Lines from the material below that hold the string "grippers" are what is needed; copy each of them.
:: Data for this exercise ::
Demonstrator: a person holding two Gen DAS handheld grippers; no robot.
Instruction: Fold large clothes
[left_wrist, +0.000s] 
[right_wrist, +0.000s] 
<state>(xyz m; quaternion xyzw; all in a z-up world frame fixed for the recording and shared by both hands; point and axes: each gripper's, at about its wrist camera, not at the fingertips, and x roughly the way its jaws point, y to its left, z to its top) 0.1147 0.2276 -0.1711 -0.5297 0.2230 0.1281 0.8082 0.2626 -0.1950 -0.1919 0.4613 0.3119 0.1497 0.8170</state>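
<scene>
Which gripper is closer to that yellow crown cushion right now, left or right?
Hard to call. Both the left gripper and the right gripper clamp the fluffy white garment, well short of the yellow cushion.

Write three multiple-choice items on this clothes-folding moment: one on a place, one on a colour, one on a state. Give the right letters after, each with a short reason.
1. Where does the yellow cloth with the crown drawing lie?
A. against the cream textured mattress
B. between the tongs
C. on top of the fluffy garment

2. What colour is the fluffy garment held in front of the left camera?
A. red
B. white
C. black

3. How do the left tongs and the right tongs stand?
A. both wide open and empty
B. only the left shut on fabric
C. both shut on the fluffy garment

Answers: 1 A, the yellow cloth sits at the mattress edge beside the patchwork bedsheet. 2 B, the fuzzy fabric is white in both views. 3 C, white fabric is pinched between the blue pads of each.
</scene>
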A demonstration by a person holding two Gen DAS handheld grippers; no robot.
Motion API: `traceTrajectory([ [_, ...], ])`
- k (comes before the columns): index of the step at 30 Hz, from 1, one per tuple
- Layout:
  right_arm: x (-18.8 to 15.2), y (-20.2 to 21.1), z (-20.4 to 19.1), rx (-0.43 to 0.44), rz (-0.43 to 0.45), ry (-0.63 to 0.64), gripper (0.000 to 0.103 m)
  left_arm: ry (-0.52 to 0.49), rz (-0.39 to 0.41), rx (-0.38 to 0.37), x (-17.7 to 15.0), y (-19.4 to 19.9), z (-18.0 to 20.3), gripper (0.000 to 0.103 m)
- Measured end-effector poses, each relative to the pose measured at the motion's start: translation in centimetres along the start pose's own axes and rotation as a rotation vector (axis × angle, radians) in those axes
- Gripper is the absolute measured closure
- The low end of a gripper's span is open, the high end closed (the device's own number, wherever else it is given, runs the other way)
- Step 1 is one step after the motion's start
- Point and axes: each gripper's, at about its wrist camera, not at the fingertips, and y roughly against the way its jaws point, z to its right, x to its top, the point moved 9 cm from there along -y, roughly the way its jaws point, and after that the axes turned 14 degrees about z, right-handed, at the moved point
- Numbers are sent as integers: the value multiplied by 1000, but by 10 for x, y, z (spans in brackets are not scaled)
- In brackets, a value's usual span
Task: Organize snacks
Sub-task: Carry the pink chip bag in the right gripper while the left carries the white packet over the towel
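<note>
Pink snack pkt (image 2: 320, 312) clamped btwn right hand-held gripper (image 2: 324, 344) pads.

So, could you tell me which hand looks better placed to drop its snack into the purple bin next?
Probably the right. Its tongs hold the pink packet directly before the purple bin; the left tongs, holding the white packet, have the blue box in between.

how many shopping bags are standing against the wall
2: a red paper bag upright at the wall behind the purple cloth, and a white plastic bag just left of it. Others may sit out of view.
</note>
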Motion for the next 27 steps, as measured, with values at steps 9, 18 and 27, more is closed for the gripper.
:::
Exercise solution -
Demonstrator: a person holding two Gen DAS handheld grippers; no robot.
A demonstration by a person holding two Gen DAS handheld grippers; no robot.

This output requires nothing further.